Cuckoo Clocks and Cicadas

Memories of my Grandparents’ House

Bob Jarman family including foster son, Billy Brown (plus 2 visiting friends)

Until I was about 12 years old, my mother’s parents lived in Phoenix, Arizona. In fact they lived in a small house at 3612 E. Palm Lane where they lived for over three decades. It was probably less than 800 square feet, but I have big memories of the place.

We would go to visit on a regular basis, although to a young child it seemed like they lived in another state. It probably took 45 minutes to an hour to make the trip from our house in Mesa to Grandma and Grandpa Jarman’s house.

I have a few distinct memories of that house. Memories are precious things that will be lost if not shared. So I am sharing some of those memories today.

The Yard, aka the Proving Grounds

The yard was not exactly “kid-friendly.” There was very little grass, no swingset, no sandbox, or the other types of things you might expect young children to play with. This is what made it so great!


First, there was a large tree in the front yard that seemed to have alien life forms on it.
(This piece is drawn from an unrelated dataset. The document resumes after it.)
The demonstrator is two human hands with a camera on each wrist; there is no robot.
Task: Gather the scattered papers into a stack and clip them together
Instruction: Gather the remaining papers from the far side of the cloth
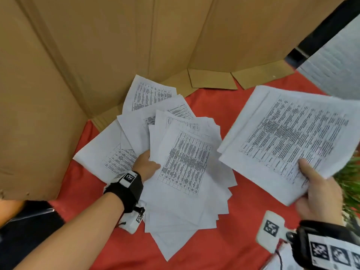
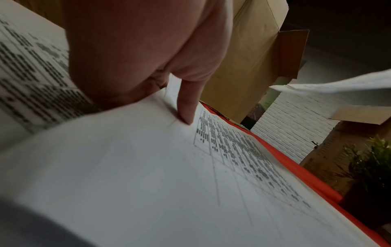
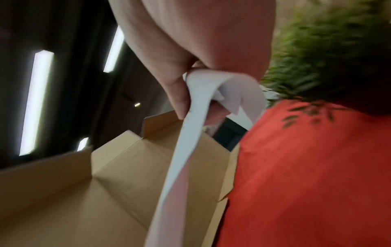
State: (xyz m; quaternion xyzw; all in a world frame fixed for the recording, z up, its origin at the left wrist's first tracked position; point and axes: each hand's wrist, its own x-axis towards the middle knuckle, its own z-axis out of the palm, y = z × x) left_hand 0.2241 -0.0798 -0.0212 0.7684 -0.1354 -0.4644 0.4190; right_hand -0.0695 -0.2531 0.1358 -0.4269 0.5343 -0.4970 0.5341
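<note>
Printed sheets [image 1: 183, 162] fanned loosely across the middle of the red-covered counter [image 1: 224, 114], overlapping at odd angles, the farthest ones reaching the counter's far left corner and touching the cardboard wall [image 1: 97, 55] there. Tables of dark text on the upper faces; words too blurred to read. Left hand [image 1: 145, 165] laid on the fan near its left side, fingers tucked under the raised edge of the top sheets, thumb over them, so grasping part of the pile. In the left wrist view, one fingertip [image 2: 187, 115] pressed onto a printed page. A second bundle of papers [image 1: 288, 139] lifted clear above the counter's right side, apart from the fan, tilted toward the camera. Right hand [image 1: 319, 193] pinching that bundle at its near corner, thumb on top, fingers beneath; in the right wrist view the sheets seen edge-on, bending below the grip. Folded cardboard flaps [image 1: 212, 79] flat along the far edge. Green plant [image 1: 350, 176] by the right edge.
</note>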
In reality they were the molted exoskeletons of cicadas. However, we didn’t get them in the east valley where we lived. It was years later before I even knew what they were. As a 7-year-old boy they were like gold. When we played hide-and-seek this tree was sometimes our base, and I would inspect the translucent shells while I counted.

The Hole

For years there was a hole in the backyard. Not the kind I would dig in my own yard with my Mom’s spoons. It was an enormous hole. Like 20 feet across and 5 feet deep. You could drive a tank into this hole. I often imagined it was a crater created from an exploded bomb. The fact that my grandpa had served in the army in World War II and didn’t speak of his experiences probably added to my active imagination. My brother and I used to play in the hole, although I think we were told not to. It was deep enough – and the sides were steep enough – that it was not easy to get out of. I recently asked my Mom and Uncle what the hole was for, but they weren’t really sure. They think Grandpa was planning some kind of expansion to the house.


Behind the house was an alley that separated their house from Papago Elementary School. In the back corner of the yard was a concrete slab, with a storage shed and a homemade barbecue grill made from half an oil barrel. This area felt sheltered and secluded so it often served as HQ when we played army, or “base” when we played hide-and-seek. Shelves lined the fence on one side of the house filled with canvas tents and cots. Grandpa probably used these for Boy Scouts, but they helped us imagine we were on an army base or proving grounds practicing maneuvers.

Inside, aka the Art Gallery

Example of a cuckoo clock

The living room was small and filled with wonderful things. For example, I remember a cuckoo clock on the wall. My grandparents are the only people I ever knew that owned a cuckoo clock. I remember eagerly watching for the bird to come out every hour and call the time.

I recently asked my mom and her siblings about the cuckoo clock. Turns out it was a gift from my Uncle Doug to his parents. It was an original handcrafted cuckoo clock from the Black Forest region of Germany. Cuckoo Clocks have been a tradition in this region for over 300 years. He had purchased it while serving an LDS mission. I have asked my relatives and I guess it didn’t survive the move to Gilbert in 1986. I am hoping someone can find an actual photograph, however.

Examples of macrame plant hangers

My Grandma Jarman owned a craft store and displayed many of her own creations in her home. Oil paintings hung on the walls and potted plants hung from the ceiling in homemade macrame plant hangers.

Also, in the living room were photos of my grandpa on scout outings. My favorite was him in his uniform bending over the campfire cooking bacon.

I loved reminiscing about my early childhood memories of this home. I also enjoyed the opportunity it gave me to ask my family members of their own memories.

What memories do you have of a grandparent’s home?